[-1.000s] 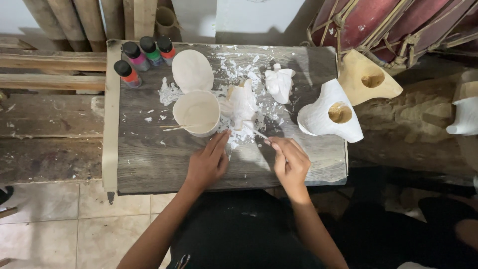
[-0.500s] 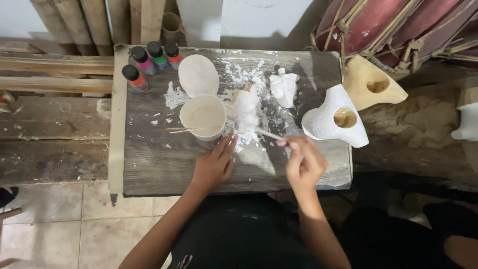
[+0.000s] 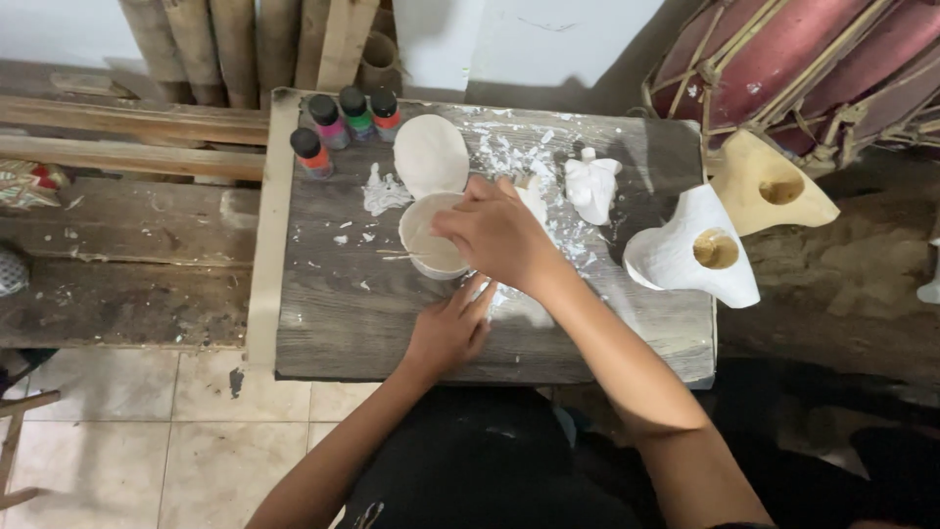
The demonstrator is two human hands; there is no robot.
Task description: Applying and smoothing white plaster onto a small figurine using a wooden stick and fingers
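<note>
My right hand [image 3: 499, 233] reaches over a white cup [image 3: 419, 235] on a grey wooden board [image 3: 362, 318], fingers pinched together above its rim. A thin brush seen in this hand earlier is hidden now. A small white plaster piece [image 3: 536, 199] peeks out behind that hand. My left hand [image 3: 452, 328] lies flat on the board just below the cup, holding nothing. A thin stick [image 3: 397, 255] lies left of the cup.
A round white lid [image 3: 431, 155] and several small paint bottles [image 3: 328, 122] stand at the board's far left. A white figure [image 3: 592, 184], a white hollow shape [image 3: 685, 257] and a tan one [image 3: 769, 186] sit right. Drums [image 3: 783, 59], bamboo poles [image 3: 235, 39].
My right hand moved from the board's front right, where it held a thin brush, up and left to the white cup. My left hand stayed on the board.
</note>
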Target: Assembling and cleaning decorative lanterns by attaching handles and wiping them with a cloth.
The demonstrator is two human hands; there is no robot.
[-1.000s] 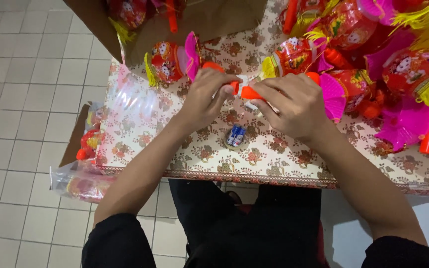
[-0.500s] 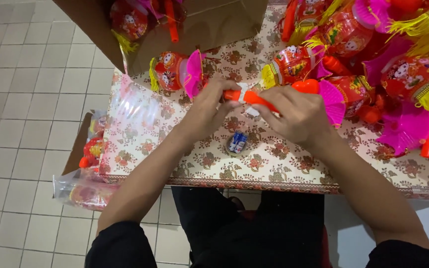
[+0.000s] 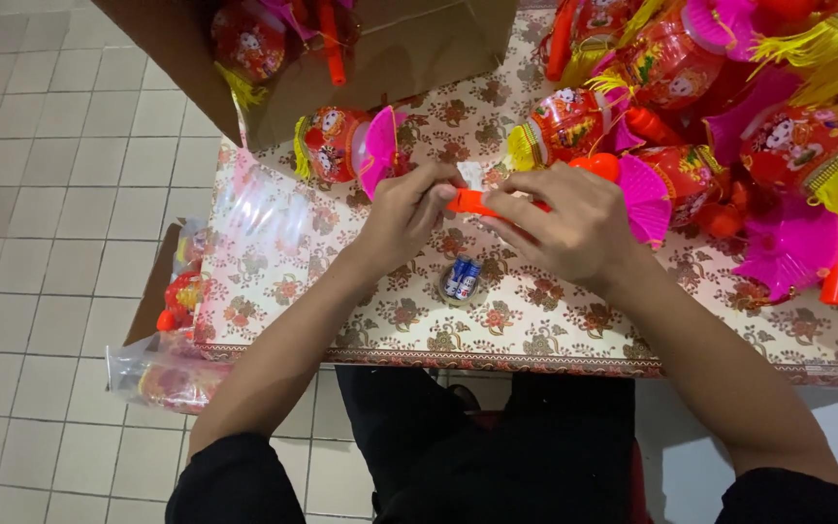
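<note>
Both hands grip orange handle [image 3: 472,202]: left hand [image 3: 409,213] & right hand [image 3: 564,228]; batteries [image 3: 460,278] on table [image 3: 535,330] below.

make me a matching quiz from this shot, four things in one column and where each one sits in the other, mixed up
Things:
1. orange plastic stick
2. small blue and white batteries
3. brown cardboard box
4. clear plastic bags

Places:
A. far left end of the floral table
B. flat on the left part of the tabletop
C. held between the left hand and right hand
D. on the cloth just under the hands

Pairs: 1-C, 2-D, 3-A, 4-B
</note>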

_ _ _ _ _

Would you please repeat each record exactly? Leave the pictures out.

[-1.000s] 
[-0.500s] 
[+0.000s] 
The demonstrator is two human hands; there is no robot.
Task description: Applying and smoothing white plaster onto a small figurine using a wooden stick and fingers
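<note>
My right hand [image 3: 499, 233] reaches over a white cup [image 3: 419, 235] on a grey wooden board [image 3: 362, 318], fingers pinched together above its rim. A thin brush seen in this hand earlier is hidden now. A small white plaster piece [image 3: 536, 199] peeks out behind that hand. My left hand [image 3: 452, 328] lies flat on the board just below the cup, holding nothing. A thin stick [image 3: 397, 255] lies left of the cup.
A round white lid [image 3: 431, 155] and several small paint bottles [image 3: 328, 122] stand at the board's far left. A white figure [image 3: 592, 184], a white hollow shape [image 3: 685, 257] and a tan one [image 3: 769, 186] sit right. Drums [image 3: 783, 59], bamboo poles [image 3: 235, 39].
My right hand moved from the board's front right, where it held a thin brush, up and left to the white cup. My left hand stayed on the board.
</note>
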Target: Assembling and cleaning decorative lanterns by attaching handles and wiping them with a cloth.
The demonstrator is two human hands; there is no robot.
[-1.000s] 
[-0.500s] 
[+0.000s] 
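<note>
Both hands grip orange handle [image 3: 472,202]: left hand [image 3: 409,213] & right hand [image 3: 564,228]; batteries [image 3: 460,278] on table [image 3: 535,330] below.

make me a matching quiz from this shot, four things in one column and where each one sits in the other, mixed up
Things:
1. orange plastic stick
2. small blue and white batteries
3. brown cardboard box
4. clear plastic bags

Places:
A. far left end of the floral table
B. flat on the left part of the tabletop
C. held between the left hand and right hand
D. on the cloth just under the hands

Pairs: 1-C, 2-D, 3-A, 4-B
</note>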

The answer is now complete.